Work instructions: Look through the lines below, find those with the word "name", and copy them.

Dataset records:
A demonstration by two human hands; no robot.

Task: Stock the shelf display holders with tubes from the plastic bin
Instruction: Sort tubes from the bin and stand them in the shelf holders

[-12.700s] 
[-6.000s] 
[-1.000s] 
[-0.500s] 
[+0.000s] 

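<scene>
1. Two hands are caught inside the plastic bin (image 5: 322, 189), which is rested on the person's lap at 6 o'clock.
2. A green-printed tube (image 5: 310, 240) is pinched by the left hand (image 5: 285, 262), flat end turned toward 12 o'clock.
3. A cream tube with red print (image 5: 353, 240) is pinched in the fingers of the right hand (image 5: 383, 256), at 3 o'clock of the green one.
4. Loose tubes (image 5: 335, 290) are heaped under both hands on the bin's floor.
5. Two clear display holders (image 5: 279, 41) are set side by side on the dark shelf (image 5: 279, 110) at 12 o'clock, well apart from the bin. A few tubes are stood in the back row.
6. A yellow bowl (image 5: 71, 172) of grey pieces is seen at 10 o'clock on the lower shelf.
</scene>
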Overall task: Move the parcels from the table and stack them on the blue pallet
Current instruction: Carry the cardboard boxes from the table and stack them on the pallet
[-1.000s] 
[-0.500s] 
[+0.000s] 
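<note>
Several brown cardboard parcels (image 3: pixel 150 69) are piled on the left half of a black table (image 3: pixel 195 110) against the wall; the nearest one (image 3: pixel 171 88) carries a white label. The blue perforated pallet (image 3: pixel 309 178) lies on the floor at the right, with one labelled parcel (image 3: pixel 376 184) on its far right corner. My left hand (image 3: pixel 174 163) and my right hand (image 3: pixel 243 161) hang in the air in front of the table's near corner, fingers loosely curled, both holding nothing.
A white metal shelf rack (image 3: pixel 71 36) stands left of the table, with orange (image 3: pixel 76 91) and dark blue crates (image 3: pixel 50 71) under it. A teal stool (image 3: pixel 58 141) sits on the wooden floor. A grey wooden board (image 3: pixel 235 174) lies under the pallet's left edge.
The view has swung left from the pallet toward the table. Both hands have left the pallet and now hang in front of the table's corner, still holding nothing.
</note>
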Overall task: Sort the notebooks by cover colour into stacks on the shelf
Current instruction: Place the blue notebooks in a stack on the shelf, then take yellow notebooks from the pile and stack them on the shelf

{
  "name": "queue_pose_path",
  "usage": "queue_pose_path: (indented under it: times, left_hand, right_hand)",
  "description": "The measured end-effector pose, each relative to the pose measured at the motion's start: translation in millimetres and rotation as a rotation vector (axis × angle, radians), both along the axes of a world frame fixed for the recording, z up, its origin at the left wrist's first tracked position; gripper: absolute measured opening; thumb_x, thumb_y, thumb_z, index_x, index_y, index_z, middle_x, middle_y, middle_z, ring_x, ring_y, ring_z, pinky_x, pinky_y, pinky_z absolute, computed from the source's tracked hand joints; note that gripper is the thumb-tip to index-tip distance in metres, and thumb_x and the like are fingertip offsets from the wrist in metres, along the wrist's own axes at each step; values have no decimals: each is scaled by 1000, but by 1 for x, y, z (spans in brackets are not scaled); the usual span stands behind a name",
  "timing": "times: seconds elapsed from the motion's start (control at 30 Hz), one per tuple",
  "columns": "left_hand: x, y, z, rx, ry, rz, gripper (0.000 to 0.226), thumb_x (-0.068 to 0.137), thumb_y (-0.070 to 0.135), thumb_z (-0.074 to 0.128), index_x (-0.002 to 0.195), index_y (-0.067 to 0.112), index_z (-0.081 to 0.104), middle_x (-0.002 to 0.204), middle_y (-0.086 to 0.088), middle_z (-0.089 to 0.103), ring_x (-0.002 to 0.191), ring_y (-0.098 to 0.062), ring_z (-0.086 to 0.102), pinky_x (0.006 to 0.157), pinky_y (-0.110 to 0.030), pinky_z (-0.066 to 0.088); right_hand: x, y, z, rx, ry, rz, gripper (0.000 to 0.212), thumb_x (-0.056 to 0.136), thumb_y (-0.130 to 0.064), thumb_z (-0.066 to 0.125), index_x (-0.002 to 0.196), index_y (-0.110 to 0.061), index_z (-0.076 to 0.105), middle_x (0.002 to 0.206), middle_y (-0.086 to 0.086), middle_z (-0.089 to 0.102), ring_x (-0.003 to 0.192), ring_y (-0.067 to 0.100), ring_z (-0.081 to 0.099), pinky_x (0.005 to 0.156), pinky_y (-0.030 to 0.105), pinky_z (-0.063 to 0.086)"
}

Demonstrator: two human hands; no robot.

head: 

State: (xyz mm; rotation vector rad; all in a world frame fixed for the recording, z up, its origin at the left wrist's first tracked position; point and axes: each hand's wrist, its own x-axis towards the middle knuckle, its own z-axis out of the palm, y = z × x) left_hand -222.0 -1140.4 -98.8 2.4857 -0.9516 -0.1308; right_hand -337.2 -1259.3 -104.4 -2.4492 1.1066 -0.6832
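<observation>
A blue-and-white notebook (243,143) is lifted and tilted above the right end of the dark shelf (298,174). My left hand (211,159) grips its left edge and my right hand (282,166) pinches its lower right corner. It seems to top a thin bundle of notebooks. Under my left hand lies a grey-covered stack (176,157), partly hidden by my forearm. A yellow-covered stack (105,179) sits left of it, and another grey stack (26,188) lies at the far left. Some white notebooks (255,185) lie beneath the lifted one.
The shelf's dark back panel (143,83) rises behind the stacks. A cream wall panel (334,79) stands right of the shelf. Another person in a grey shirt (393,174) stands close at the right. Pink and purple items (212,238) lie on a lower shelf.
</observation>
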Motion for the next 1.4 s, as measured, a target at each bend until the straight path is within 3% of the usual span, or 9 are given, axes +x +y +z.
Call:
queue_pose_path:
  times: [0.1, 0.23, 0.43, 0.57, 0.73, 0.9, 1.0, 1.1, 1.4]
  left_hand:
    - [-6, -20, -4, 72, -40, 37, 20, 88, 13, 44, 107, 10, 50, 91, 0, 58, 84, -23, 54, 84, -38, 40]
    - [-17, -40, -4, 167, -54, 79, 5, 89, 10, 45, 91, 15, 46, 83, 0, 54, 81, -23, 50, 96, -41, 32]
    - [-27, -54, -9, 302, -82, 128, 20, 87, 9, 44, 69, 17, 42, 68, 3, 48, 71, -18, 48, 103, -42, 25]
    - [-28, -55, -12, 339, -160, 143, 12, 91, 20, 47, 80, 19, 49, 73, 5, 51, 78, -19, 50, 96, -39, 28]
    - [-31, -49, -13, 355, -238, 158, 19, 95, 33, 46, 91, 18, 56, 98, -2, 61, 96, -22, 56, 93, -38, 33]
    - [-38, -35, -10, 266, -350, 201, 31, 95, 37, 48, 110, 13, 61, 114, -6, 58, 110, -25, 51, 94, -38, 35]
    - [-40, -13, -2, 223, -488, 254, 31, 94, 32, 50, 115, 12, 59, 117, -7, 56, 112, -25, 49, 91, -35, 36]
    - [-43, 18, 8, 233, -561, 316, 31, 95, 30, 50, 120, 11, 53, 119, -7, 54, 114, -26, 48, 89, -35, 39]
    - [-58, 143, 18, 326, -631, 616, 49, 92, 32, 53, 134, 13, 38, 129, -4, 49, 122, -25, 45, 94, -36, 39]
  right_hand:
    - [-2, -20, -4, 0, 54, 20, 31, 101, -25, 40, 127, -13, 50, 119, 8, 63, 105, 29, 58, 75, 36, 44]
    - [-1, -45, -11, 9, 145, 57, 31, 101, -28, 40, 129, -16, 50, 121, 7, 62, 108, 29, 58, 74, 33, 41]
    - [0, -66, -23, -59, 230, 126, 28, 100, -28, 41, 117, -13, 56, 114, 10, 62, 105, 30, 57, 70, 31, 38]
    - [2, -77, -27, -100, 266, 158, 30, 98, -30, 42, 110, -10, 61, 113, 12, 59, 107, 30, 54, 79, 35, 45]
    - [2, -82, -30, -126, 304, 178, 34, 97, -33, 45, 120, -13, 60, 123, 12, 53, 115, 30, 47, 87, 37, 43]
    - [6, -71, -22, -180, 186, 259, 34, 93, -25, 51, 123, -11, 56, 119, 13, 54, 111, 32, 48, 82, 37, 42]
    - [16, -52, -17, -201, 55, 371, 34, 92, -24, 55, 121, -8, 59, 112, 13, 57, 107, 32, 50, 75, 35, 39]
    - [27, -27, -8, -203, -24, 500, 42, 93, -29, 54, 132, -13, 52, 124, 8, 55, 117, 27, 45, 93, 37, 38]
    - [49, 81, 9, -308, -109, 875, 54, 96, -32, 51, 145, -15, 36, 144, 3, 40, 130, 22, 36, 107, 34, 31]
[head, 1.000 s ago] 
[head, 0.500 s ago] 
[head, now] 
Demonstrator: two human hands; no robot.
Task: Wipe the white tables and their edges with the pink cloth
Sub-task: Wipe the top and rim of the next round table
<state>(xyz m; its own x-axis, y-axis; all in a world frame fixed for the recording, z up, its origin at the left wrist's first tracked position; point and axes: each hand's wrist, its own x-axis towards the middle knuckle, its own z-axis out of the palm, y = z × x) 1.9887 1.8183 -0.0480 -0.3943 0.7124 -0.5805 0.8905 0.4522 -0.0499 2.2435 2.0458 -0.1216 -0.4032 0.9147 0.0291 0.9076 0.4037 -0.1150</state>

Your solution:
  "name": "queue_pose_path",
  "description": "The measured end-effector pose, each relative to the pose measured at the motion's start: translation in millimetres and rotation as a rotation vector (axis × angle, radians), both along the axes of a world frame fixed for the recording, z up, its origin at the left wrist's first tracked position; gripper: absolute measured opening; thumb_x, thumb_y, thumb_z, index_x, index_y, index_z, middle_x, middle_y, middle_z, ring_x, ring_y, ring_z, pinky_x, pinky_y, pinky_z absolute, computed from the source's tracked hand joints; note that gripper is the thumb-tip to index-tip distance in metres, and thumb_x and the like are fingertip offsets from the wrist in metres, along the wrist's own axes at each step; values have no decimals: each is scaled by 1000, but by 1 for x, y, z (spans in brackets are not scaled); the usual span stands behind a name",

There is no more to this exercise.